WHAT YOU ARE ASKED TO DO —
Write out all of the listing exactly. Add nothing to it.

DATA EXTRACTS —

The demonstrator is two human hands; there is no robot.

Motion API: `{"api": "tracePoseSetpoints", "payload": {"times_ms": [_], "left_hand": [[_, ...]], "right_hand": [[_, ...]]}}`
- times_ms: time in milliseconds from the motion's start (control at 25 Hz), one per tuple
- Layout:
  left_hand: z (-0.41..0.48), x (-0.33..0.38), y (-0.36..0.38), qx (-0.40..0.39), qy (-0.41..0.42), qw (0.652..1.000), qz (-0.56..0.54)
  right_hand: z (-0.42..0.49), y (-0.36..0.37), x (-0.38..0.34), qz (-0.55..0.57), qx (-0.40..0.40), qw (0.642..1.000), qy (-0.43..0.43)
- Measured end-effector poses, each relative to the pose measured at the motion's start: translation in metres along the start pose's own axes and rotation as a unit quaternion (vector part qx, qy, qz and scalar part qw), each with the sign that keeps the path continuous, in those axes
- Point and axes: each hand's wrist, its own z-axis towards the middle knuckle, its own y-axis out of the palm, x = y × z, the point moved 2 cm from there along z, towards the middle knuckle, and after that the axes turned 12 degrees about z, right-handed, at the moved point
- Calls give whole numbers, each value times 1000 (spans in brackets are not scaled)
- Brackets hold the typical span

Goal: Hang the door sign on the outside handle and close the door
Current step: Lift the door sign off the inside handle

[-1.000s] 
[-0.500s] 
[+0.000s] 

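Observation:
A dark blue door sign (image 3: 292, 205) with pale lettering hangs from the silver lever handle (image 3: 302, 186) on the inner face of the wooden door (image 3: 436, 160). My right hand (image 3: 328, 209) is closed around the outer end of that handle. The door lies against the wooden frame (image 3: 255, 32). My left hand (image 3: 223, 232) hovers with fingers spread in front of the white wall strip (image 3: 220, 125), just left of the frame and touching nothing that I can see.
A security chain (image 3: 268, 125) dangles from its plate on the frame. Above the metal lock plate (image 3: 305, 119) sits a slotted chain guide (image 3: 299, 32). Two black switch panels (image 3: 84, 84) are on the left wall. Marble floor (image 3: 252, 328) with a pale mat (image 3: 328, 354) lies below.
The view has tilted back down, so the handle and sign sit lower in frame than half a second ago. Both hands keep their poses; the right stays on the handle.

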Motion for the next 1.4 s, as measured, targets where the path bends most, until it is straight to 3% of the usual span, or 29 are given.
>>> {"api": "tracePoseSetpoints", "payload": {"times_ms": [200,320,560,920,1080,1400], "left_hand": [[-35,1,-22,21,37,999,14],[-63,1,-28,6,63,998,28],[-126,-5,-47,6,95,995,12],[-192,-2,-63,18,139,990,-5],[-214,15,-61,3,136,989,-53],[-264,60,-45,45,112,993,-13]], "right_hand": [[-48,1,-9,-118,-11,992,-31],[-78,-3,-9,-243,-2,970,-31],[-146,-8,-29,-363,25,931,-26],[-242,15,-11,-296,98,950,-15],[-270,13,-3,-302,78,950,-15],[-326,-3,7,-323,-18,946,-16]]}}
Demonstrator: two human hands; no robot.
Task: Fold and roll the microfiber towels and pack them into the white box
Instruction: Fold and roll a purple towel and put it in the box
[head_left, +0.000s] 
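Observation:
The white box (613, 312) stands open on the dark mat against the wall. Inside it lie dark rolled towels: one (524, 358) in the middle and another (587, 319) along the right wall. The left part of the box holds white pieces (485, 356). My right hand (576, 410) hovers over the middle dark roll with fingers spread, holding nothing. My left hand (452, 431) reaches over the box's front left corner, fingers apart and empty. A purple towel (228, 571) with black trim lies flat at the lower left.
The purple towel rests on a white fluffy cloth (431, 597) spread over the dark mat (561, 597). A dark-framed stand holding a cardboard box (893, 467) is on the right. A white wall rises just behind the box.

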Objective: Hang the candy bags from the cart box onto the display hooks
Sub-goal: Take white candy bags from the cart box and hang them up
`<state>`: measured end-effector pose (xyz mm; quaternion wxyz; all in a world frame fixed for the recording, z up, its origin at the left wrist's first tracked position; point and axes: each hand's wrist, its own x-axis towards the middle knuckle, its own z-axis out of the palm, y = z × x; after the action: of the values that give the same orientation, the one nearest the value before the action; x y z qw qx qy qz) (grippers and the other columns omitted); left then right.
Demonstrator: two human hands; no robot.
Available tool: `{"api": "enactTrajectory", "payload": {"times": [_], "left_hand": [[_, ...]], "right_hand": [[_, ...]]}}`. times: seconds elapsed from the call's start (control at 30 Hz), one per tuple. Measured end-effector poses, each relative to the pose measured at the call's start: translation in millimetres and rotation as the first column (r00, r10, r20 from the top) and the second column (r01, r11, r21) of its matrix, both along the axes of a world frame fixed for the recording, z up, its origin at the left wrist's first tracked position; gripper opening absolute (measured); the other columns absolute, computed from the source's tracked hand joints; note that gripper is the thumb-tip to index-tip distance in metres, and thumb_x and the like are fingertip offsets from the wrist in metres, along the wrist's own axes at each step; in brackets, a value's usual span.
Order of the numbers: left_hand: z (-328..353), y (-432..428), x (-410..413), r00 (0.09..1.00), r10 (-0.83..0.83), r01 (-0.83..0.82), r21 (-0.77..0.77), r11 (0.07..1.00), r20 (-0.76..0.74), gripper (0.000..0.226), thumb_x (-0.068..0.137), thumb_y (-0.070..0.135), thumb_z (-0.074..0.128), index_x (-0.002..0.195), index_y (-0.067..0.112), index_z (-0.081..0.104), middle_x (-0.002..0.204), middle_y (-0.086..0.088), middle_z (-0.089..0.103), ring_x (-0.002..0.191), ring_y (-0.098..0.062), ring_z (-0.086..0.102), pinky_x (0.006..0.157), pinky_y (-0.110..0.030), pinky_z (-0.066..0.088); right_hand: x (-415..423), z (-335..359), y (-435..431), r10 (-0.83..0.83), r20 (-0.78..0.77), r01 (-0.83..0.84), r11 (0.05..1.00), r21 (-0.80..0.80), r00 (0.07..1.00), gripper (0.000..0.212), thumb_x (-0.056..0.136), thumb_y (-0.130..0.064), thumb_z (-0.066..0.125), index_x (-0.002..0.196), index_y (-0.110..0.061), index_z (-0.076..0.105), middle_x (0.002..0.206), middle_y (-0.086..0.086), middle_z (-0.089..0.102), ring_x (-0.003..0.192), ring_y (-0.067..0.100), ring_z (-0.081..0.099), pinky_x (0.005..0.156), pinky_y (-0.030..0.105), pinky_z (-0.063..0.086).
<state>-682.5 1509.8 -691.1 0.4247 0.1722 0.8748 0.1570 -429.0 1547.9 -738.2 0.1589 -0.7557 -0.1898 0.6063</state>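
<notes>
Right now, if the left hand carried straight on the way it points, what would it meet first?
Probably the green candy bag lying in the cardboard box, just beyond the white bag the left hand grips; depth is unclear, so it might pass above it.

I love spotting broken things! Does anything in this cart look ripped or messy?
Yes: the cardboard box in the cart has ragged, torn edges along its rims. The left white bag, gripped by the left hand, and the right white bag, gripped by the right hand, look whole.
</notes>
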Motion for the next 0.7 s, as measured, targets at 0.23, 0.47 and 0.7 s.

RESPONSE AREA —
The demonstrator is two human hands; there is no robot.

Motion API: `{"api": "tracePoseSetpoints", "payload": {"times_ms": [_], "left_hand": [[_, ...]], "right_hand": [[_, ...]]}}`
- times_ms: time in milliseconds from the motion's start (control at 25 Hz), one per tuple
- Layout:
  left_hand: z (-0.41..0.48), x (-0.33..0.38), y (-0.36..0.38), qx (-0.40..0.39), qy (-0.41..0.42), qw (0.652..1.000), qz (-0.56..0.54)
  right_hand: z (-0.42..0.49), y (-0.36..0.37), x (-0.38..0.34), qz (-0.55..0.57), qx (-0.40..0.40), qw (0.642..1.000), qy (-0.43..0.43)
- Measured end-effector poses, each relative to the pose measured at the motion's start: translation in metres along the start pose's own axes and rotation as a unit quaternion (vector part qx, qy, qz and scalar part qw), each with the sign that keeps the path continuous, in those axes
- Point and axes: each hand's wrist, its own z-axis towards the middle knuckle, its own y-axis out of the palm, x = y × z, the point moved 2 cm from there along z, towards the middle knuckle, and after that the axes turned 12 degrees about z, right-handed, at the moved point
- Calls give whole numbers, each value times 1000 (spans in brackets are not scaled)
- Brackets hold the typical span

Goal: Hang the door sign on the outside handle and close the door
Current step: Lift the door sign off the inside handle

[-1.000s] 
[-0.500s] 
[+0.000s] 

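Observation:
A dark blue door sign (image 3: 292, 205) with pale lettering hangs from the silver lever handle (image 3: 302, 186) on the inner face of the wooden door (image 3: 436, 160). My right hand (image 3: 328, 209) is closed around the outer end of that handle. The door lies against the wooden frame (image 3: 255, 32). My left hand (image 3: 223, 232) hovers with fingers spread in front of the white wall strip (image 3: 220, 125), just left of the frame and touching nothing that I can see.
A security chain (image 3: 268, 125) dangles from its plate on the frame. Above the metal lock plate (image 3: 305, 119) sits a slotted chain guide (image 3: 299, 32). Two black switch panels (image 3: 84, 84) are on the left wall. Marble floor (image 3: 252, 328) with a pale mat (image 3: 328, 354) lies below.
The view has tilted back down, so the handle and sign sit lower in frame than half a second ago. Both hands keep their poses; the right stays on the handle.
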
Motion for the next 1.4 s, as measured, targets where the path bends most, until it is straight to 3% of the usual span, or 29 are given.
>>> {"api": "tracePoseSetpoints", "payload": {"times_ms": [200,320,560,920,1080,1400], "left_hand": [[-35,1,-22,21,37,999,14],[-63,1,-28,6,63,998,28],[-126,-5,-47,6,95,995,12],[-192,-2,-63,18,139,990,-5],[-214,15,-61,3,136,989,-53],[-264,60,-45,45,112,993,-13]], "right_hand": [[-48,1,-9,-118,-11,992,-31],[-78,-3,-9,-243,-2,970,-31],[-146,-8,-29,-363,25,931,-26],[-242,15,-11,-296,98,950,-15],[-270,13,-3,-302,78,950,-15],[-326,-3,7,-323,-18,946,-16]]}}
Demonstrator: two human hands; no robot.
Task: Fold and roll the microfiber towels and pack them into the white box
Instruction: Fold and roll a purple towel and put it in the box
[head_left, +0.000s] 
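Observation:
The white box (613, 312) stands open on the dark mat against the wall. Inside it lie dark rolled towels: one (524, 358) in the middle and another (587, 319) along the right wall. The left part of the box holds white pieces (485, 356). My right hand (576, 410) hovers over the middle dark roll with fingers spread, holding nothing. My left hand (452, 431) reaches over the box's front left corner, fingers apart and empty. A purple towel (228, 571) with black trim lies flat at the lower left.
The purple towel rests on a white fluffy cloth (431, 597) spread over the dark mat (561, 597). A dark-framed stand holding a cardboard box (893, 467) is on the right. A white wall rises just behind the box.
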
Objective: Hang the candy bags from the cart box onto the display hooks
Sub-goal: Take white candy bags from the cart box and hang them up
`<state>`: measured end-effector pose (xyz mm; quaternion wxyz; all in a world frame fixed for the recording, z up, its origin at the left wrist's first tracked position; point and axes: each hand's wrist, its own x-axis towards the middle knuckle, its own z-axis out of the palm, y = z × x; after the action: of the values that give the same orientation, the one nearest the value before the action; x y z qw qx qy qz) (grippers and the other columns omitted); left then right.
Demonstrator: two human hands; no robot.
Available tool: `{"api": "enactTrajectory", "payload": {"times": [_], "left_hand": [[_, ...]], "right_hand": [[_, ...]]}}`. times: seconds elapsed from the call's start (control at 30 Hz), one per tuple. Measured end-effector poses, each relative to the pose measured at the call's start: translation in millimetres and rotation as the first column (r00, r10, r20 from the top) and the second column (r01, r11, r21) of its matrix, both along the axes of a world frame fixed for the recording, z up, its origin at the left wrist's first tracked position; gripper opening absolute (measured); the other columns absolute, computed from the source's tracked hand joints; note that gripper is the thumb-tip to index-tip distance in metres, and thumb_x and the like are fingertip offsets from the wrist in metres, along the wrist's own axes at each step; in brackets, a value's usual span.
Order of the numbers: left_hand: z (-328..353), y (-432..428), x (-410..413), r00 (0.09..1.00), r10 (-0.83..0.83), r01 (-0.83..0.82), r21 (-0.77..0.77), r11 (0.07..1.00), r20 (-0.76..0.74), gripper (0.000..0.226), thumb_x (-0.068..0.137), thumb_y (-0.070..0.135), thumb_z (-0.074..0.128), index_x (-0.002..0.195), index_y (-0.067..0.112), index_z (-0.081..0.104), middle_x (-0.002..0.204), middle_y (-0.086..0.088), middle_z (-0.089..0.103), ring_x (-0.002..0.191), ring_y (-0.098..0.062), ring_z (-0.086..0.102), pinky_x (0.006..0.157), pinky_y (-0.110..0.030), pinky_z (-0.066..0.088); right_hand: x (-415..423), z (-335..359), y (-435..431), r10 (-0.83..0.83), r20 (-0.78..0.77), r01 (-0.83..0.84), r11 (0.05..1.00), r21 (-0.80..0.80), r00 (0.07..1.00), gripper (0.000..0.212), thumb_x (-0.056..0.136), thumb_y (-0.130..0.064), thumb_z (-0.066..0.125), index_x (-0.002..0.196), index_y (-0.110..0.061), index_z (-0.076..0.105), middle_x (0.002..0.206), middle_y (-0.086..0.086), middle_z (-0.089..0.102), ring_x (-0.003..0.192), ring_y (-0.067..0.100), ring_z (-0.081..0.099), pinky_x (0.005..0.156), pinky_y (-0.030..0.105), pinky_z (-0.063..0.086).
<state>-682.5 1509.8 -691.1 0.4247 0.1722 0.8748 0.1570 -429.0 1547.9 -738.2 0.1589 -0.7557 -0.1898 0.6063</state>
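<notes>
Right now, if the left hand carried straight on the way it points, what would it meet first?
Probably the green candy bag lying in the cardboard box, just beyond the white bag the left hand grips; depth is unclear, so it might pass above it.

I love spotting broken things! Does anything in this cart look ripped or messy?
Yes: the cardboard box in the cart has ragged, torn edges along its rims. The left white bag, gripped by the left hand, and the right white bag, gripped by the right hand, look whole.
</notes>
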Motion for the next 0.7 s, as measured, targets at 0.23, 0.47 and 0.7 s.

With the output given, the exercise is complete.